Mahkememizin 20/09/2018 tarihli ihtiyati tedbir kararına itirazın değerlendirilmesi bakımından İstanbul BAM 16. Hukuk Dairesi fiili uygulaması da gözetilerek, dosya resen seçilen bilirkişi heyetine tevdi edilerek, dava ve ihtiyati tedbir tarihi itibariyle, ihtiyati tedbire konu internet url’leri üzerinden, davacının marka haklarına bir tecavüz olup olmadığı, davalının kullanımının davacının haklarını ticari etki edecek şekilde ihlal edip etmediği yönünden rapor tanzimi istenilmiş olup, heyet tarafından hazırlanan 12/06/2020 havale tarihli raporda sonuç olarak, ihtiyati tedbire konu dava dilekçesi ekinde belirtilen 7 adet URL adresinde Türkiye üzerinden
erişim sağlanamaması nedeniyle VPN yazılımı aracılığı ile incelemeler yapıldığı, söz
konusu 7 internet adresinden, 3 tanesinin VPN yazılımı ile dahi görüntülenemediği, heyetçe görüntülenebilen bağlantıların tamamında kırmızı zemin üzerinde beyaz yazı ile davaya konu
“……” ibaresinin kullanıldığı,
ikinci cevap dilekçesinde belirtilen https://www…….com/…. internet adresi
içeriğinde “……” markası kullanımı olup olmadığı yönüyle yapılan incelemede, sayfaya ait
yapılmış olan fotoğraflı paylaşımlar ve fotoğraf albümünde birçok defa kırmızı zemin üzerinde
beyaz “……” ibaresinin kullanıldığı görsellerin paylaşılmış olduğu,
davalının ilgili internet sitelerindeki kullanımının Almanya’da tescilli markalarının
tanıtımına yönelik olduğu,
davalının adına tescilli “……” ve “…… ” ibareli markalarını
kullanmakta olduğu,
ilgili internet sitelerinin davalının kurumsal sayfaları olduğu ve Almanya’daki şubelerini gösterdiği,
sitelerde ürünlerin genel olarak tanıtımının yapıldığı ancak online alışverişin olmadığı,
sitelerde iletişim bilgisi olarak yurtdışı adres ve telefon bilgilerinin yer aldığı,
dava ve ihtiyati tedbir tarihi itibariyle ihtiyati tedbire konu internet url’leri üzerinden
davacının marka haklarına bir tecavüz olmadığı,
davalının kullanımının davacının haklarını ticari etki edecek şekilde ihlal etmediği,
bu açıdan SMK m.7 ve dolayısıyla m.29’un somut olaya uygulanma kabiliyetinin bulunmadığı belirtilmiştir.
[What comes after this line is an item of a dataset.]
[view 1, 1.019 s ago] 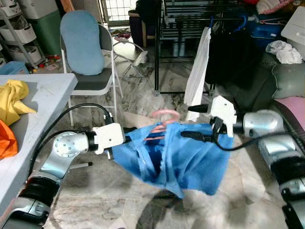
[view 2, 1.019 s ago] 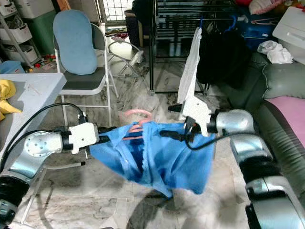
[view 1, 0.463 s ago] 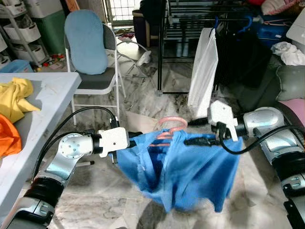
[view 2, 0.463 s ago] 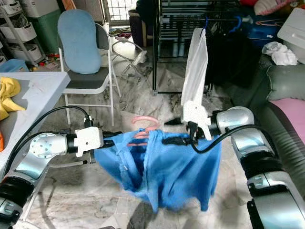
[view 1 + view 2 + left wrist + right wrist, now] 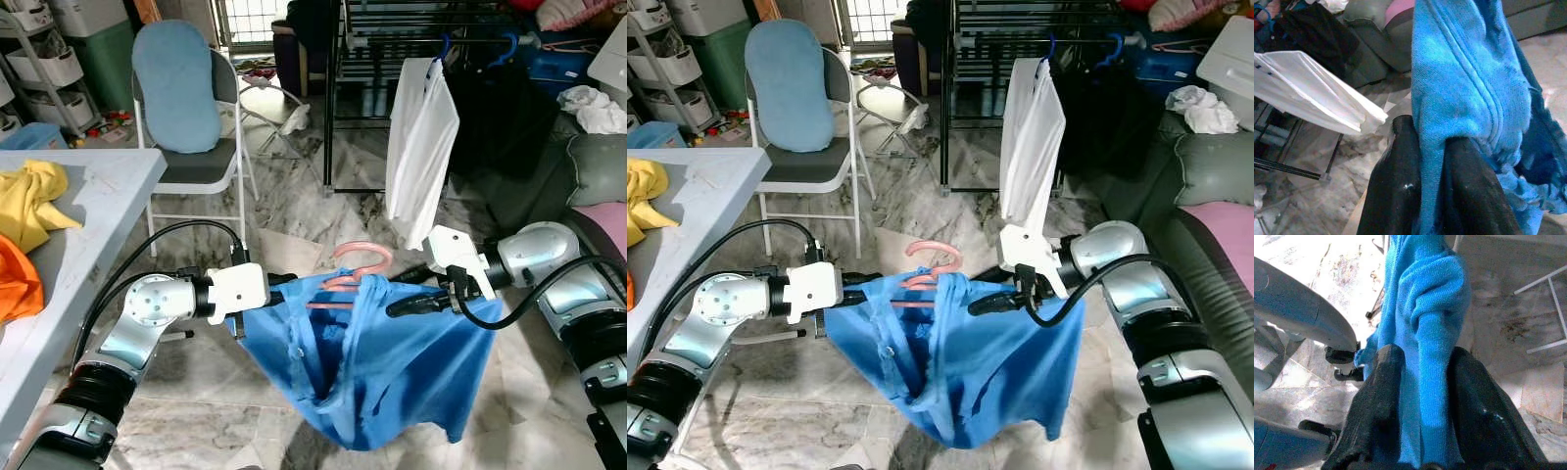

Davacının aynı zamanda eser sahipliğinden doğan haklar yönünden de talebi bulunduğundan, dosya resen seçilen bilirkişi heyetine tevdi elerek, dosya kapsamı, deliller, taraf beyanları, önceki rapor ve internet ortamında yapılacak incelemeye göre, davacı adına olan ……” esas unsurlu marka haklarına tecavüz olup olmadığı, ticari etki yaratacak şekilde kullanımın olup olmadığı, dilekçesinde belirtilen fotoğrafların FSEK anlamında eser olup olmadığı, eser sahipliğinden doğan haklarına tecavüzün bulunup bulunmadığı, gerek marka, gerekse eser nedeniyle haksız rekabetinin bulunup bulunmadığı hususlarında rapor tanzimi istenilmiş olup, heyet tarafından hazırlanan 31/12/2020 havale tarihli raporda sonuç olarak, davalı şirket yetkilisi ……’a ait ……. hesabında yer alan görsellerin davacı
yanın sunmuş olduğu 2014/2015/2016 tarihli kataloglarda yer aldığı,
https://www……com/….. uzantılı sitede yer alan görselin
davacı yanın sunduğu 2017 tarihli kataloglarda yer aldığı,
görsellerin yer aldığı katalogların her zaman bastırabilir dokümanlar olması ve dosyaya
ibraz edilen faturaların hangi çekimlere ilişkin olduğunun tespit edilememesi sebebiyle,
delillerin takdiri Mahkemeye ait olmakla birlikte davacı yanın delillerinin kabul
edilmesi halinde, kataloglarda yer alan fotoğrafların eser niteliğinde kabul edilebileceği,
ilgili fotoğraflar/eserler bakımından Davacı yan iş sahibi olmakla birlikte eser sahibi
olmadığından ve mali hakların devredildiğine ilişkin bir sözleşme dosyada bulunmadığından,
davacı yanın FSEK kapsamında eser hakkının ihlal edildiği talebinde bulunamayacağı,

FSEK’in 84. maddesi kapsamında Davacı tarafın kataloglarda yer alan görselleri ücreti
karşılığında çektirdiği ve ticari amaçla haklı olarak kullandığı, davalının (Mahkemece
davalı yan kullanımı olarak kabul edilirse davalı şirket yetkilisi …..’ın da) davacı
kataloglarında yer alan fotoğrafları kullanmasının haksız rekabet teşkil ettiği,
…… esas unsurlu markaların Türkiye’deki hak sahipliğinin davacı yanda bulunduğu kanaatine varıldığı,
https://www……com/….
https://www…….com/……
https://www…….com/……
https://www…….com/…..
https://www…….com/……
https://www……com/……
https://www……com/…..
uzantılı sayfalarda davacı yanın Türkiye’de hak sahibi olduğu …… esas unsurlu markalar
ile benzer marka ve logoların kullanıldığı,
ilgili sitelere Türkiye’den ulaşılması halinde davalı yanın markasal kullanımlarının davacı
yanın markaları ile iltibasa yol açacağı ve nihai tüketici nezdinde aynı işletmesel kökenden
geldiği zannını uyandıracağı, bu nedenlerle davacı yanın markasal haklarına tecavüz teşkil
edeceği, aynı zamanda haksız rekabete de sebep olacağı belirtilmiştir.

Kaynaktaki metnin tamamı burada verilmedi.